Con un puñal de zafiro energizas los rincones deshabitados. Herencia del encierro y las tinieblas resplandecen las mañanas cardinales. Vaho que desata la inundación impetuosa de lo deseado, lo imprevisto —también. Esclusas liberadas las paredes lluvia que evapora el antiguo artilugio de la sumisión claros de bosque proliferan aparición natural de lo perdido un ciervo corre retrocede la niebla libre la liebre.

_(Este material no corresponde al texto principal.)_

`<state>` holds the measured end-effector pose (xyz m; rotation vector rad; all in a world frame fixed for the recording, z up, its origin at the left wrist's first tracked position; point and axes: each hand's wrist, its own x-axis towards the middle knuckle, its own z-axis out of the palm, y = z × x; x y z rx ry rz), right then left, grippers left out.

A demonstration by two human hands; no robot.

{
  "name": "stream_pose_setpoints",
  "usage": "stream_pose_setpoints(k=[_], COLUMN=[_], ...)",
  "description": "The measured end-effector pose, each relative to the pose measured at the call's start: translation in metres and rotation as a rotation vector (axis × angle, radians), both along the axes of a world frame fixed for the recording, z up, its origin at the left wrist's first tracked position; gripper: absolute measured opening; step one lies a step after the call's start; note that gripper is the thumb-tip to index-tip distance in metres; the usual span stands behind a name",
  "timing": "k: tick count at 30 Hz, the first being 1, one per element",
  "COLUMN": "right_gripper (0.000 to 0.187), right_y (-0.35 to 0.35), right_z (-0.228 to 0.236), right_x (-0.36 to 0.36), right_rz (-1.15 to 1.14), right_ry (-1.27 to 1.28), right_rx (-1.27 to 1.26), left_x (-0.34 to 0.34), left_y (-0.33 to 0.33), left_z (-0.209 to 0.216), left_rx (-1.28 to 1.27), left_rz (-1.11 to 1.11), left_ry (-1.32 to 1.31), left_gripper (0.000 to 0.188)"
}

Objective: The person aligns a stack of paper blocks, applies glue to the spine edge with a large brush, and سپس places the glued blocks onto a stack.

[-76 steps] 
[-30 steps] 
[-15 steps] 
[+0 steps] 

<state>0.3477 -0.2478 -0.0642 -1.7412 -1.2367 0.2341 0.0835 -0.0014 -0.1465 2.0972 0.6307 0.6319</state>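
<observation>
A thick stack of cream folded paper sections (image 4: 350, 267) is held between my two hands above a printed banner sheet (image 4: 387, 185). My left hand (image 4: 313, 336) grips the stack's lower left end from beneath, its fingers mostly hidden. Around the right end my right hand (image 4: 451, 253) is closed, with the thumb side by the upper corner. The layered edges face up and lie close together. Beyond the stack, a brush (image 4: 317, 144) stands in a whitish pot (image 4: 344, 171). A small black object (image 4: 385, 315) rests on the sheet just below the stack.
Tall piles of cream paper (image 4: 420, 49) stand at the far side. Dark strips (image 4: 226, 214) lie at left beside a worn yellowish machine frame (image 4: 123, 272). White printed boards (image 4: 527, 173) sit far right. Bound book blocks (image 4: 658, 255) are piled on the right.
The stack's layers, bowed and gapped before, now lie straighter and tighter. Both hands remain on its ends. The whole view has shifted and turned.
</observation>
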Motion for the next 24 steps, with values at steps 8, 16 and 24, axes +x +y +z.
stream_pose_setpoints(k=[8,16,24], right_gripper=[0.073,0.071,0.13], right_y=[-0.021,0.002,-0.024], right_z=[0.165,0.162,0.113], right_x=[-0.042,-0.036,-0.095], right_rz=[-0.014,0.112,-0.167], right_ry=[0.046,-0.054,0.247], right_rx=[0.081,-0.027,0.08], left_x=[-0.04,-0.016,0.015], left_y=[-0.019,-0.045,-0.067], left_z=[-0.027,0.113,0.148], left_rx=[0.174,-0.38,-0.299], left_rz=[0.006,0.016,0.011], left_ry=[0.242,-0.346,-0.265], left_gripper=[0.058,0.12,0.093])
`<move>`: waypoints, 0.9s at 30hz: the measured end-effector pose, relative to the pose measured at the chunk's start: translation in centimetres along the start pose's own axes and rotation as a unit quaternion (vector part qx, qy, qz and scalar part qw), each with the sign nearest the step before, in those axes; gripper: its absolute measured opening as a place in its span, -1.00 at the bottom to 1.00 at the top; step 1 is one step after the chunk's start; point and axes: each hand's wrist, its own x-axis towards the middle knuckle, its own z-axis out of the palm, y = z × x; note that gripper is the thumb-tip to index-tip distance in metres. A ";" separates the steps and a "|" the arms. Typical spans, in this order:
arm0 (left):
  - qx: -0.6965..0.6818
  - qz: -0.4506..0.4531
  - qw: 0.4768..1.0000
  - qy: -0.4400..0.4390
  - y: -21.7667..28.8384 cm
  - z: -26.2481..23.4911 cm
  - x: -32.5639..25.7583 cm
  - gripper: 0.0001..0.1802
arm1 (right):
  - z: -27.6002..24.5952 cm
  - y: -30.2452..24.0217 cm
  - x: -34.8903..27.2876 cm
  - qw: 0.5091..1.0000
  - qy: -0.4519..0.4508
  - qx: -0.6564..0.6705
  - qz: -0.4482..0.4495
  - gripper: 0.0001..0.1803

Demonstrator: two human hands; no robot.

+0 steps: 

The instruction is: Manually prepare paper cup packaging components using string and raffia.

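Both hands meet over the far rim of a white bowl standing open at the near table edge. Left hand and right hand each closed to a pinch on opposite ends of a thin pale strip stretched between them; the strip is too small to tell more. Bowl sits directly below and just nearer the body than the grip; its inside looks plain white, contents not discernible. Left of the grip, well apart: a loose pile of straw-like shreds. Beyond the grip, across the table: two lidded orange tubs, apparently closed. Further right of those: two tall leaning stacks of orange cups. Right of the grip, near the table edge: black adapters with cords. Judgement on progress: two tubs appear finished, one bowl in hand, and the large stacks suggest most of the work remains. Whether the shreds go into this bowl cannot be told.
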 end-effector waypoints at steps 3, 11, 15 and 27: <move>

La alegre coreografía de las manos cisnes coquetos ataviados por la ceñida luz de la mañana red de miradas que columpia duraznos y jugos a punto de derramarse. Con la fuerza de todas ellas, las jóvenes que toman los hilos de la conversación los estiran, los hamacan, la distancia es otro anhelo y el instante se perpetúa. El resto del pasaje dormita o se pierde en un horizonte mutado pero las cuatro mujeres que viajan a la boda del hermano —aun sin proponérselo juegan con todos nosotros y el mudo en sus manos es una muñeca mimada de cuyo ritual de fiesta —hato de niños extraviados— estamos deseosos de participar.
Durante mucho tiempo había pensado que esa partida —irresoluble disposición de las piezas sobre el tablero— era cosa de la desidia. Pero a la luz titubeante de aquel amanecer, cuando los apagados pasos de la víspera y el diario forcejeo de las armas amenazaban con despertar, recordó las palabras arrancadas de los labios del rey, su padre, la vez que la súplica de un vasallo que sólo desea un mínimo favor de la fortuna para el soberano le hizo proferir una promesa. Ahora, frente a este ajedrez de humilde caoba ¿Qué podía pedir aún ganando la partida? ¿La rendición de las tropas invasoras allende las murallas de la ciudad o la del amor en el aposento de los desvelos?
El mundo es tan grande —te digo y hoy todos nuestros caminos pasan por aquí. Sabes que vine a buscarte —ten piedad— mi nave ya no es la de antes ¡sálvate!